Configure clusters

Note

These are instructions for the legacy create cluster UI, and are included only for historical accuracy. All customers should be using the updated create cluster UI.

Note

The CLI feature is unavailable on Databricks on Google Cloud as of this release.

This article explains the configuration options available when you create and edit Databricks clusters. It focuses on creating and editing clusters using the UI. For other methods, see the Databricks CLI, the Clusters API, and Databricks Terraform provider.

For help deciding what combination of configuration options suits your needs best, see cluster configuration best practices.

Create cluster

Cluster policy

A cluster policy limits the ability to configure clusters based on a set of rules. The policy rules limit the attributes or attribute values available for cluster creation. Cluster policies have ACLs that limit their use to specific users and groups and thus limit which policies you can select when you create a cluster.

To configure a cluster policy, select the cluster policy in the Policy drop-down.

Select cluster policy

Note

If no policies have been created in the workspace, the Policy drop-down does not display.

If you have:

  • Cluster create permission, you can select the Unrestricted policy and create fully-configurable clusters. The Unrestricted policy does not limit any cluster attributes or attribute values.
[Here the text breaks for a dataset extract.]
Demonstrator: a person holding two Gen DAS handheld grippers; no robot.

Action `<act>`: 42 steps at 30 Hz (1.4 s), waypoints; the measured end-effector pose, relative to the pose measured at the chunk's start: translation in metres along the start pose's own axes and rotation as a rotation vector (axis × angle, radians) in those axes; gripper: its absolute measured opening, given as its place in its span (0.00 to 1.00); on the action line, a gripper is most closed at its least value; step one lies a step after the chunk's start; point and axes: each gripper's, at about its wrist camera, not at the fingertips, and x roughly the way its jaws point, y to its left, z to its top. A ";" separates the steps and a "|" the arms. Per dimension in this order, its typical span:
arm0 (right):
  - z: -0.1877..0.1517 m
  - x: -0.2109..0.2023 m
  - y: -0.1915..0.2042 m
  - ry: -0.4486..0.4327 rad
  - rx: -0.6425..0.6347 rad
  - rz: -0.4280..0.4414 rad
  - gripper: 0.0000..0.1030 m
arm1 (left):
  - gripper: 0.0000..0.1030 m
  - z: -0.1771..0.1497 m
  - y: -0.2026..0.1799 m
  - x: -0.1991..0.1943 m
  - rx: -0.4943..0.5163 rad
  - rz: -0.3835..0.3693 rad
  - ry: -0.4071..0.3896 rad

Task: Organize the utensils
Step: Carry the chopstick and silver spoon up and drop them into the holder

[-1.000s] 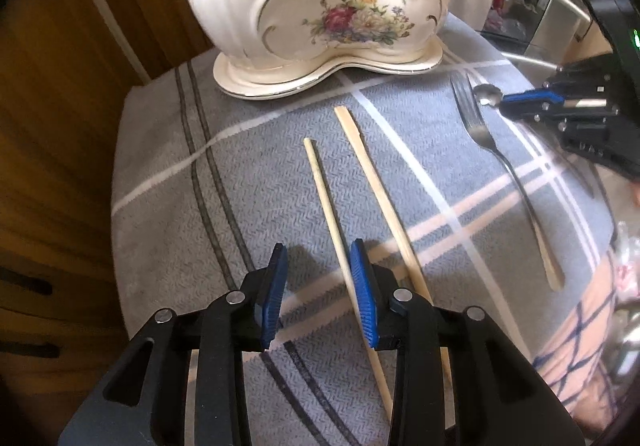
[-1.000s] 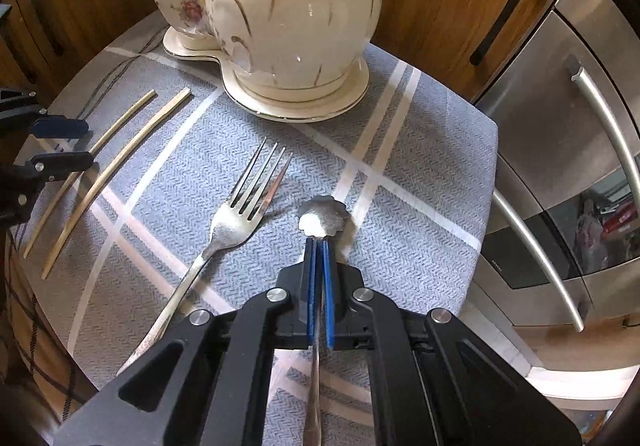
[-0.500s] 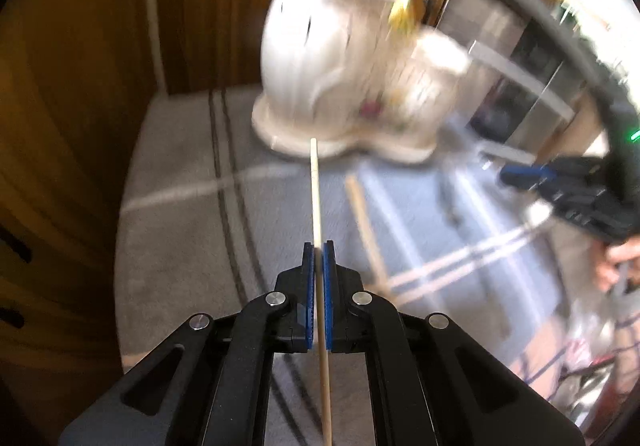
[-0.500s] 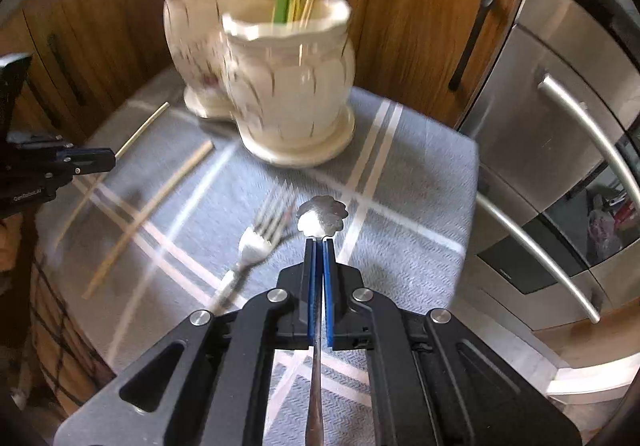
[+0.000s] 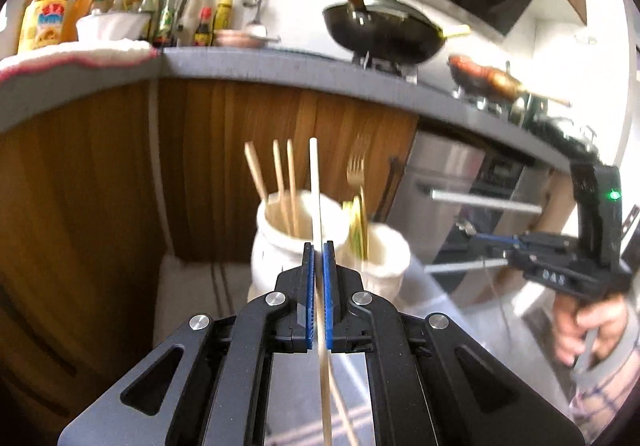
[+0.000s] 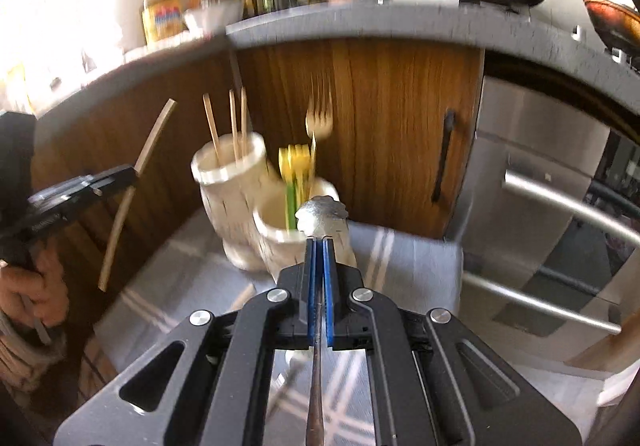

  • Both cluster create permission and access to cluster policies, you can select the Unrestricted policy and the policies you have access to.

  • Access to cluster policies only, you can select the policies you have access to.

Cluster mode

Databricks supports three cluster modes: Standard, High Concurrency, and Single Node. The default cluster mode is Standard.

Important

You cannot change the cluster mode after a cluster is created. If you want a different cluster mode, you must create a new cluster.

The cluster configuration includes an auto terminate setting whose default value depends on cluster mode:

  • Standard and Single Node clusters terminate automatically after 120 minutes by default.

  • High Concurrency clusters do not terminate automatically by default.

Standard clusters

Warning

Standard mode clusters (sometimes called No Isolation Shared clusters) can be shared by multiple users, with no isolation between users. If you use the High Concurrency cluster mode without Table ACLs, the same settings are used as Standard mode clusters. Account admins can prevent internal credentials from being automatically generated for Databricks workspace admins on these types of cluster. For more secure options, Databricks recommends alternatives such as high concurrency clusters with Table ACLs.

A Standard cluster is recommended for single users only. Standard clusters can run workloads developed in Python, SQL, R, and Scala.

High Concurrency clusters

A High Concurrency cluster is a managed cloud resource. The key benefits of High Concurrency clusters are that they provide fine-grained sharing for maximum resource utilization and minimum query latencies.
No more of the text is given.